Gregory's meest intimiderende eigenschappen zijn zijn aanpak van zaken en zijn beslissende persoonlijkheid. Hij is echter altijd mysterieus en terughoudend geweest, en heeft zelden met mij gepraat. Abigail heeft hem slechts een paar keer gezien tijdens bijeenkomsten van de familie White, en ze hebben nauwelijks met elkaar gesproken. Gregory straalt een gevaarlijke sfeer uit, dus Abigail vermijdt hem meestal. Ze had nooit gedacht dat ze hem vandaag zou tegenkomen, vooral niet in zo'n chaotische toestand.

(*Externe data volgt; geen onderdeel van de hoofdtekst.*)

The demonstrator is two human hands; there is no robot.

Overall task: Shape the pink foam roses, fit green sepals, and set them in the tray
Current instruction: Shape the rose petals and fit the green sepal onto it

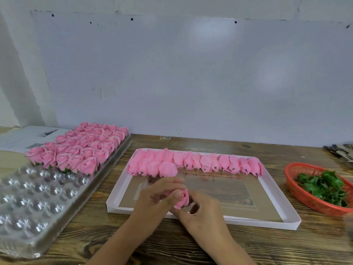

"Wat kan er zo belangrijk zijn dat je niet voor jezelf zorgt?" Gregory trok lichtjes een wenkbrauw op. Zijn diepe en rijke stem was verleidelijk, bijna als een elektrische stroom die mensen aantrok. Er was ook een vleugje verborgen bezorgdheid in zijn woorden.
Abigail kwam weer tot zichzelf en stond snel op, maar haar benen waren verdoofd van te lang hurken. Haar lichaam begon plotseling oncontroleerbaar te wiebelen en ze begon achterover te vallen, denkend dat ze in een gênante val zou eindigen. Echter, een paar warme en sterke handen vingen plotseling haar taille. De volgende seconde viel ze in een warme en brede borst.
Angstig greep ze zijn shirt vast, bang dat ze anders zou vallen. Op dat moment klonk Gregory's diepe stem in haar oor met een plagerige toon, "Maak je gebruik van mij?"